Excursion to World's Heart

Dei Arcana
Chapter #23

Bab 23

Wanita yang terbakar itu membiarkan kulitnya menghitam, rambutnya terbakar habis, dan kain yang dia pakai meleleh ke kulitnya, masih kuning juga.

“George ....” Quinn menyebut nama teman perjalanannya yang berada di tempat berbeda. Pria itu berada di masa lalu, menonton dirinya sendiri menemani anaknya.

“George!” Tidak ada yang bisa mengalihkan George dari pemandangan dalam pikirannya itu, sebuah masa lebih indah yang lebih dia cinta.

Hal itu memaksa Quinn untuk melompat keluar dari perlindungan lingkaran magisnya untuk menghadapi langsung sang iblis yang kini sudah selesai berubah.

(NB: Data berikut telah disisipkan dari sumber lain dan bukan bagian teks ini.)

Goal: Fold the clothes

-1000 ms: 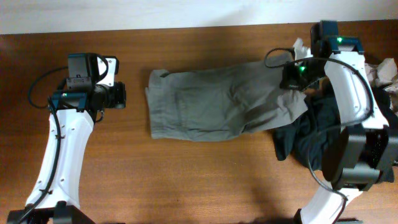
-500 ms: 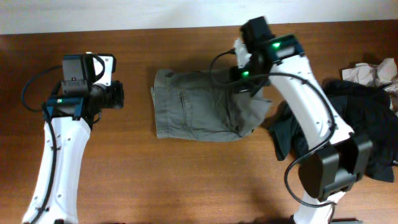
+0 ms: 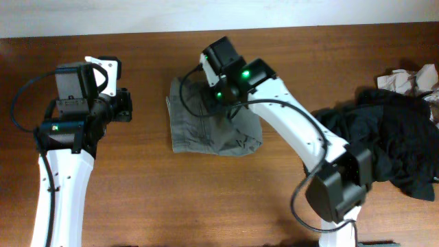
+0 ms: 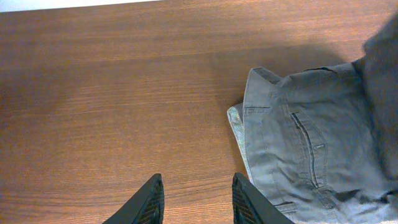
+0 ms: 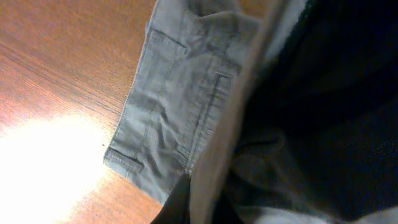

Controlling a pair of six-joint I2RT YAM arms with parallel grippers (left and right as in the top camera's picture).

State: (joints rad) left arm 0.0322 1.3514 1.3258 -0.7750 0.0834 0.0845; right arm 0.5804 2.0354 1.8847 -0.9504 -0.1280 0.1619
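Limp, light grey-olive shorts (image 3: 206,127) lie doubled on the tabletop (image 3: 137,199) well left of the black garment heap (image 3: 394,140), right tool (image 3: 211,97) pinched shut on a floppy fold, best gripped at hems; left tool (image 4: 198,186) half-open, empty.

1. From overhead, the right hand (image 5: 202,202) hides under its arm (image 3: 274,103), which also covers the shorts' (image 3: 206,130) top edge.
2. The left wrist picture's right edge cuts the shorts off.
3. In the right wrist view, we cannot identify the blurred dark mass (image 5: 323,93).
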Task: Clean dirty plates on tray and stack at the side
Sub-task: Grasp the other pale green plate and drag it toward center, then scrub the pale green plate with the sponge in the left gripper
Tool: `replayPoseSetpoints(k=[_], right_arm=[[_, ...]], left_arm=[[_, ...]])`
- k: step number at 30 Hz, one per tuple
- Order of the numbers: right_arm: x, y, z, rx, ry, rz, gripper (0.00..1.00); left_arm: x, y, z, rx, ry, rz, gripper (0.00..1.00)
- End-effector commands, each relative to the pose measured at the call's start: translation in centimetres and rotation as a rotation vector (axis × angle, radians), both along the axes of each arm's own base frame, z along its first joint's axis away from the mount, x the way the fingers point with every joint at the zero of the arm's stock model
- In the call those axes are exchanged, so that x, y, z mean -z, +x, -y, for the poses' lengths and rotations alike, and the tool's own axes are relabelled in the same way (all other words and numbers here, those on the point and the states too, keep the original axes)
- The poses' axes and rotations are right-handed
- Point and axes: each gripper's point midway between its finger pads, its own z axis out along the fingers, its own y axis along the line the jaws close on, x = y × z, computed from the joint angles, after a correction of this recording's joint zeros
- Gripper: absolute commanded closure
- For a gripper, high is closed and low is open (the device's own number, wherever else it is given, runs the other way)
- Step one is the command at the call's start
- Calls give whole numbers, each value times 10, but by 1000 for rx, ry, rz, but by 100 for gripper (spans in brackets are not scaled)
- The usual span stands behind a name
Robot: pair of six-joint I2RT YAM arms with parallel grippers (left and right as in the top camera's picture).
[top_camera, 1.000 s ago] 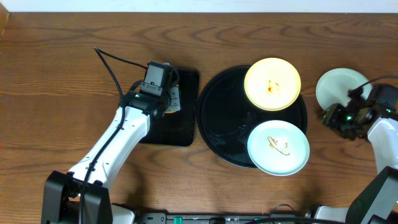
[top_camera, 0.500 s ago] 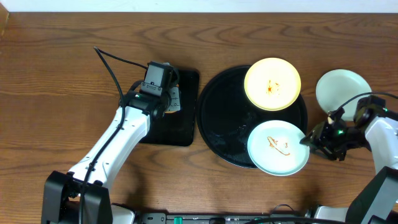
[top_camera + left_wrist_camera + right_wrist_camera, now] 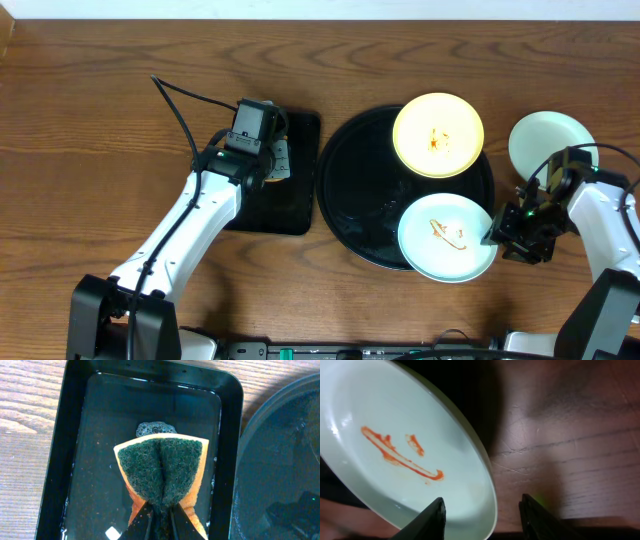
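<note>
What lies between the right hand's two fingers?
The rim of the smeared mint plate and bare tabletop, inside the open right hand; right wrist view shows it.

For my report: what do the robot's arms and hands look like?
The left arm and right arm have white links, black joints. A black cable trails from the left one. The left hand and right hand are black; a green light marks the right.

left arm (image 3: 190, 225) stretched forward, left gripper (image 3: 159, 520) pinched tight on sponge (image 3: 160, 467); right arm (image 3: 605, 215) bent inward, right gripper (image 3: 484, 517) spread wide
</note>
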Motion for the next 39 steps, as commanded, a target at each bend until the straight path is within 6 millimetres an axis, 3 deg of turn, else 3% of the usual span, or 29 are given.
replayPoseSetpoints(k=[1, 11, 12, 13, 17, 25, 34, 39], right_arm=[[3, -3, -1, 3, -38, -25, 53], [23, -18, -16, -8, -45, -64, 55], [24, -19, -17, -8, -45, -65, 60], [24, -18, -17, -10, -45, -64, 73], [24, -14, -19, -11, -37, -43, 99], [11, 14, -36, -76, 6, 55, 99], [-6, 66, -96, -263, 90, 300, 99], [-6, 89, -111, -262, 11, 391, 99]], left_arm=[[3, 0, -2, 8, 18, -4, 90], [3, 0, -2, 8, 18, -4, 90], [3, -1, -2, 8, 17, -4, 90], [3, -1, -2, 8, 17, -4, 90], [3, -1, -2, 8, 17, -4, 90], [3, -1, -2, 8, 17, -4, 90], [3, -1, -1, 12, 10, -7, 90], [0, -4, 21, 79, -99, -22, 92]])
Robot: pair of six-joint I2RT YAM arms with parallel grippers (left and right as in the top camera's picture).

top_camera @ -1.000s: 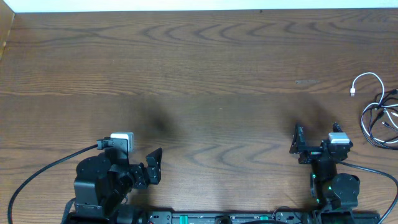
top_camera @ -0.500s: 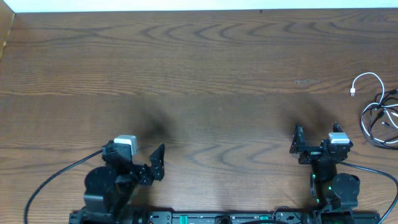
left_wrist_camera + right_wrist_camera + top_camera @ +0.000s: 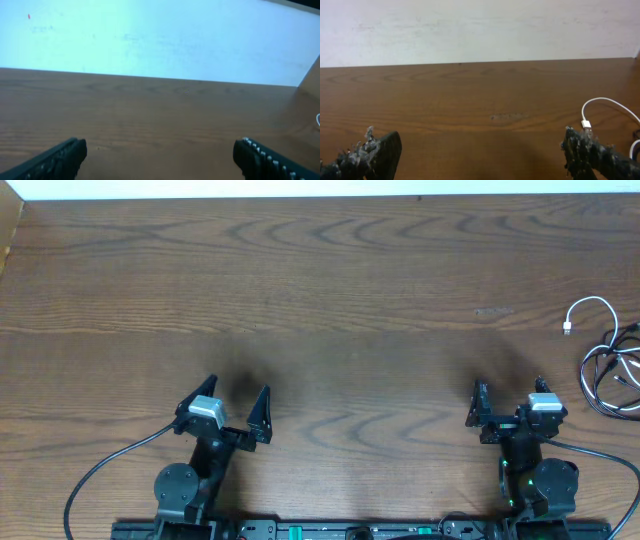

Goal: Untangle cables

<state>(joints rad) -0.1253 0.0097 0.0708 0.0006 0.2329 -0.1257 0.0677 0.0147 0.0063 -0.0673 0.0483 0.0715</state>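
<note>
The cables lie together at the table's far right edge in the overhead view. The white cable (image 3: 592,304) arcs up to a small plug end, and the black cable (image 3: 608,375) loops below it, partly cut off by the frame. The right wrist view shows the white cable (image 3: 606,102) and its plug at the right edge. My left gripper (image 3: 238,402) is open and empty at the front left, far from the cables; its fingers show apart in the left wrist view (image 3: 160,155). My right gripper (image 3: 510,402) is open and empty, left of the cables (image 3: 480,155).
The wooden table (image 3: 330,290) runs to a white wall at the back. A thick black arm cable (image 3: 100,470) trails from the left arm at the front left, and another (image 3: 600,455) from the right arm.
My left arm has swung from pointing right to pointing away from the base, its gripper now further forward over the table and spread open. The right arm and the cables have not moved.
</note>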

Dia merapal mantra, bola api menembak dari mulutnya yang terbuka. Benda itu melesat menyala, menabrak kabut yang terbakar dan membelah, musuhnya menghilang.

Merasakan panas api ciptaannya sendiri, Quinn tahu dia tidak bisa bertahan begitu lama di sini. Melihat itu, Quinn mempercepat keputusannya.

Dia memanggil angin untuk menarik semua api buatannya, menciptakan tornado panas yang dia paksa terpusat dan terus dia kendalikan secara telepati di kepala.

Sudah dua mantra yang harus dia jaga konsentrasinya, satu melindungi si raksasa dari racun yang mulai mempengaruhinya, dan yang lain adalah untuk menghisap semua racun itu di tornado buatannya.

Quinn mencari sekelilingnya untuk si wanita yang menghilang, menemukan wanita itu tepat di depan matanya saat dia berbalik ke belakang.

Tubuhnya mundur karena insting dari si wanita yang memajukan tangannya, berusaha menyentuh wajah Quinn yang ketakutan dalam ketidaktahuannya.

Cepat, dia membangun mantra yang sama dengan yang melindungi George untuk dirinya, tapi terlambat. Si wanita berhasil menyentuh tangannya yang berusaha menghalangi tangan si wanita dari menyentuh wajahnya.

Quinn yang sudah terinfeksi oleh semua penyakit di dunia, mendapati segala macam racun dan bisa, untuk pertama kalinya dalam seluruh hidupnya sejak hari itu berhasil sakit.

Punggung tangannya yang disentuh oleh sang wanita yang masih saja tersenyum ramah itu melepuh, seperti terkena penyakit kulit menjijikkan yang dia sendiri kesulitan obati hingga semua bekas luka itu tidak ada lagi.

Ditambah lagi, sentuhan si wanita jelas sekali membuatnya semakin lemah. Napasnya berat, racun jenis ini jelas sekali belum pernah dihadapi tubuhnya sebelumnya.

Dia berusaha mengendalikan napasnya, membuang semua racun di dalam dengan kontrol dan manipulasi unsur-unsur dalam tubuhnya menggunakan sihir.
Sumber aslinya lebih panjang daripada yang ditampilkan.